> PROBLEM TO WORK ON:
From the first line of the material below to the line containing "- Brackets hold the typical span", repeat every line exactly and add nothing.

* * *

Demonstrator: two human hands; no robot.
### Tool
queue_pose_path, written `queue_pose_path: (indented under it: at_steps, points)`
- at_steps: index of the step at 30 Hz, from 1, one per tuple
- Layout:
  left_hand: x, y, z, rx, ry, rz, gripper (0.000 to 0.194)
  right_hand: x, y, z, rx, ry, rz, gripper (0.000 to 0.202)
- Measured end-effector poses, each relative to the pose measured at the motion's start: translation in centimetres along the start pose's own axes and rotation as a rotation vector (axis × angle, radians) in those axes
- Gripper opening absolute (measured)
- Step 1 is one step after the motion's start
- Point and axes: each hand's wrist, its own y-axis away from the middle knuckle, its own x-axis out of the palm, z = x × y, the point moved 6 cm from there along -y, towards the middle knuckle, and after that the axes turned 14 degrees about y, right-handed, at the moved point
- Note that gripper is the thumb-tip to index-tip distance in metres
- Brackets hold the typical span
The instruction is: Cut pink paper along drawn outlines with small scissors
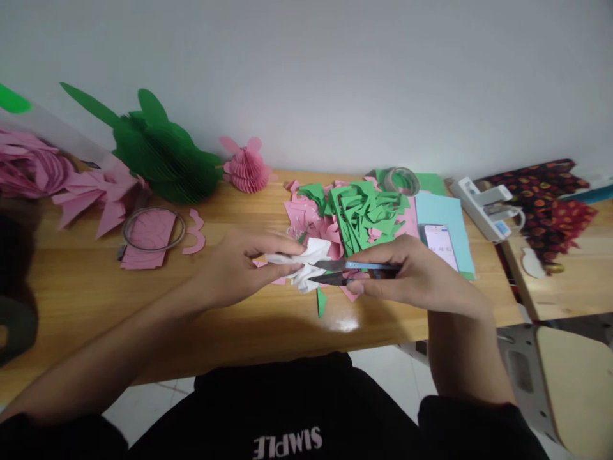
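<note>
My left hand (261, 265) pinches a crumpled white tissue (313, 252) between thumb and fingers. In my right hand (402, 271) is a pair of scissors (330, 264) with two dark blades and a blue strip along one side. The blades stand apart, pointing left, and their tips reach the tissue. My right fingers lie close behind the blades and hide most of the rest. Just beyond both hands lies a heap of green paper scraps (366, 214) mixed with pink paper scraps (301, 214). A small green scrap (321, 301) lies below the tissue.
Green (167, 156) and pink (246, 166) honeycomb paper figures stand by the wall. At left, a metal ring (153, 248) lies on pink paper. A tape roll (401, 182), a phone (439, 246) on blue paper (450, 220) and a power strip (483, 211) are at right.
</note>
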Motion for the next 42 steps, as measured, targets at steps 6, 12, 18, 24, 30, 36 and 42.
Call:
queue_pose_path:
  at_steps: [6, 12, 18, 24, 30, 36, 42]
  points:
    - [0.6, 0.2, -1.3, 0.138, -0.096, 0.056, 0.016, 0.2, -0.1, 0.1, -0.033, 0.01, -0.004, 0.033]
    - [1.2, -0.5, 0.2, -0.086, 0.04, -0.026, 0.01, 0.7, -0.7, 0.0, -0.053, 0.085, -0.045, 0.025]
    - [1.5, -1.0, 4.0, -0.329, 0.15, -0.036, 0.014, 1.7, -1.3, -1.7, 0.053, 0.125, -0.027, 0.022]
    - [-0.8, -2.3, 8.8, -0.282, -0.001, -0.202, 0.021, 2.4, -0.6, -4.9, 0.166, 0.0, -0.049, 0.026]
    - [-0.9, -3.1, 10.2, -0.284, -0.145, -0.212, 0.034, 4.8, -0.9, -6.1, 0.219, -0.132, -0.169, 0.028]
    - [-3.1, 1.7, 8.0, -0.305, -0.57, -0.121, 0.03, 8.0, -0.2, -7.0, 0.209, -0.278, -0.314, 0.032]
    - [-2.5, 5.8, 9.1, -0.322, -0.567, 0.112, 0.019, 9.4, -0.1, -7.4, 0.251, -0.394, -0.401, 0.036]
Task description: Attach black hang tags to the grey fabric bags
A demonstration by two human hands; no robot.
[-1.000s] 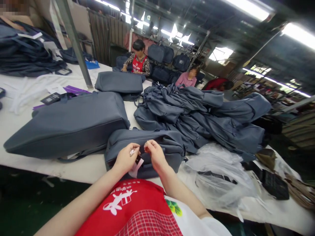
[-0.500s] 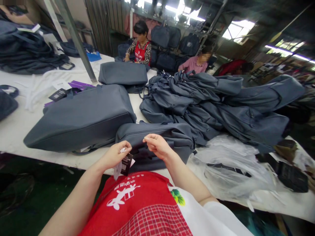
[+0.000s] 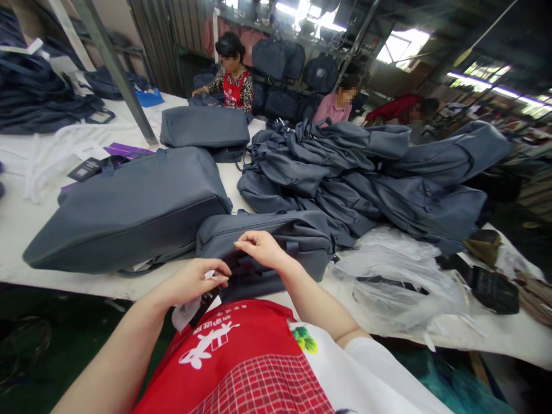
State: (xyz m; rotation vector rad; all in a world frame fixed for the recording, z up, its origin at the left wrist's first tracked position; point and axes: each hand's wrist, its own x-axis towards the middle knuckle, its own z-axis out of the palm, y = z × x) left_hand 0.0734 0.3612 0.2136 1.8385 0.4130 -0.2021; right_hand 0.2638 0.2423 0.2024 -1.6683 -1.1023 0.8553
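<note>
My left hand [image 3: 199, 280] is closed around a black hang tag [image 3: 209, 299] and a crumpled piece of whitish film [image 3: 186, 313], low in front of the red apron. To its right, my right hand [image 3: 259, 247] has its fingers pressed together over the near dark blue-grey bag [image 3: 297, 230]; anything between the fingertips is too small to make out. The two hands are a short gap apart. That bag lies on the white table [image 3: 164, 282], its zip and a short strap showing.
A large blue-grey bag [image 3: 133, 201] lies at the left, with another bag [image 3: 204, 126] behind it. Soft bags are heaped [image 3: 328, 167] at the right, beside clear plastic bags [image 3: 392, 287]. A metal post [image 3: 116, 75] rises at the left. Several people sit beyond the table.
My right hand has moved left over the bag. The tag in my left hand has tilted and is more hidden. The whole view has shifted slightly.
</note>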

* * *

> RESULT BELOW:
Demonstrator: two human hands; no robot.
### Tool
queue_pose_path, written `queue_pose_path: (indented under it: at_steps, points)`
- at_steps: index of the step at 30 Hz, from 1, one per tuple
- Layout:
  left_hand: x, y, z, rx, ry, rz, gripper (0.000 to 0.194)
  right_hand: x, y, z, rx, ry, rz, gripper (0.000 to 0.202)
- Measured end-effector poses, each relative to the pose measured at the motion's start: translation in centimetres along the start pose's own axes and rotation as a rotation vector (axis × angle, radians) in those axes
- Gripper opening absolute (measured)
- Step 1 is one step after the motion's start
- Point and axes: each hand's wrist, its own y-axis away from the middle knuckle, its own x-axis out of the palm, z = x × y, the point moved 6 cm from there along -y, towards the middle knuckle, and after that the axes turned 14 degrees about y, right-handed, at the moved point
- Note that gripper is the thumb-tip to index-tip distance in metres
- Brackets hold the typical span

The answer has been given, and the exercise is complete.